Never specifically identifying his pagan adversaries, some of whom may be straw men, set up to be demolished, Arnobius argues in defence of monotheism, Christianity (deus princeps, deus summus), and the divinity of Christ. He praises Christianity's rapid diffusion, credits it with civilizing barbarians, and describes it as being in consonance with Platonism.

In order to argue against paganism and idolatry, Arnobius goes into significant detail about pagan worship, drawing on sources such as Cornelius Labeo. In books III through V, he describes temples, idols, and the Graeco-Roman cult practice of his time; in books VI and VII, sacrifices and the worship of images.

In book 2 section 4 of Adversus nationes, Arnobius gives the first known version of the argument later called Pascal's Wager, that in case of doubt about religion one should commit to it because of the rewards of doing so and risks of not doing so. He argues:

Since, then, the nature of the future is such that it cannot be grasped and comprehended by any anticipation, is it not more rational, of two things uncertain and hanging in doubtful suspense, rather to believe that which carries with it some hopes, than that which brings none at all? For in the one case there is no danger, if that which is said to be at hand should prove vain and groundless; in the other there is the greatest loss, even the loss of salvation, if, when the time has come, it be shown that there was nothing false in what was declared.
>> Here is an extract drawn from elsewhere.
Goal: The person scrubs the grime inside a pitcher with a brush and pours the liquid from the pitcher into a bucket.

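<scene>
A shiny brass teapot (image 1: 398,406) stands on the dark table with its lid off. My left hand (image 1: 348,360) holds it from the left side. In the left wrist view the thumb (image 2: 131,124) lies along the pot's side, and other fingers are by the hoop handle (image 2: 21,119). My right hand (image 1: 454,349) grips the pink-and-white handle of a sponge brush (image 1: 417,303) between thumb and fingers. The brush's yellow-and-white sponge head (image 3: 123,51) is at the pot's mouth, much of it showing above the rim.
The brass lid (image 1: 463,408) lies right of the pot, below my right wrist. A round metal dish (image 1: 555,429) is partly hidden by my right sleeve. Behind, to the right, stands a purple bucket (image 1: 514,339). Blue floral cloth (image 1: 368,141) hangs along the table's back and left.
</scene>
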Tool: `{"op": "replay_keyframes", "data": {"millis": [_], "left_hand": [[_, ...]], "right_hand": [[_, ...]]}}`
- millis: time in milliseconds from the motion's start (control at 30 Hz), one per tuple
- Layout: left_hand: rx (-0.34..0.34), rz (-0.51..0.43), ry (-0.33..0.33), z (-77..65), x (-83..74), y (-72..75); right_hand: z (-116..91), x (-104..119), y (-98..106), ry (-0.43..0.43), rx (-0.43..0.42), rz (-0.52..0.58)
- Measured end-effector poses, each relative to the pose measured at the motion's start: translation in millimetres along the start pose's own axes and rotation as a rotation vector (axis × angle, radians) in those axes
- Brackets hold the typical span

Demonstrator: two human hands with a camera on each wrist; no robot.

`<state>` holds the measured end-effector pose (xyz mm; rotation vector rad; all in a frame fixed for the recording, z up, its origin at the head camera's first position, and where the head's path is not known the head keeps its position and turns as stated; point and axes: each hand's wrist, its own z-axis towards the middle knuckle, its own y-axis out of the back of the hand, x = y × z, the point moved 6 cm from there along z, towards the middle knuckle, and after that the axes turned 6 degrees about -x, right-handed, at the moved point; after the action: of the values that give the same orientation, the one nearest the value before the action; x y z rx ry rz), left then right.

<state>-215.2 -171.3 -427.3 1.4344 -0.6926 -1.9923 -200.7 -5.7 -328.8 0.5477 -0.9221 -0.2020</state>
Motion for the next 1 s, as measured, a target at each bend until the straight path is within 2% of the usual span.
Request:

Arnobius' work appears to have been written when he was a recent convert, for he does not possess a particularly extensive knowledge of Scripture. He knows nothing of the Old Testament, and in the New only the life of Christ, though he does not quote directly from the Gospels. He was much influenced by Lucretius and had read Plato. His statements concerning Greek and Roman mythology are based respectively on the Protrepticus of Clement of Alexandria, and on Cornelius Labeo, who belonged to the preceding generation and attempted to restore Neoplatonism.

The Adversus nationes survived in a single ninth-century manuscript in Paris (and a bad copy of it in Brussels). The Paris manuscript also contains the Octavius of Marcus Minucius Felix.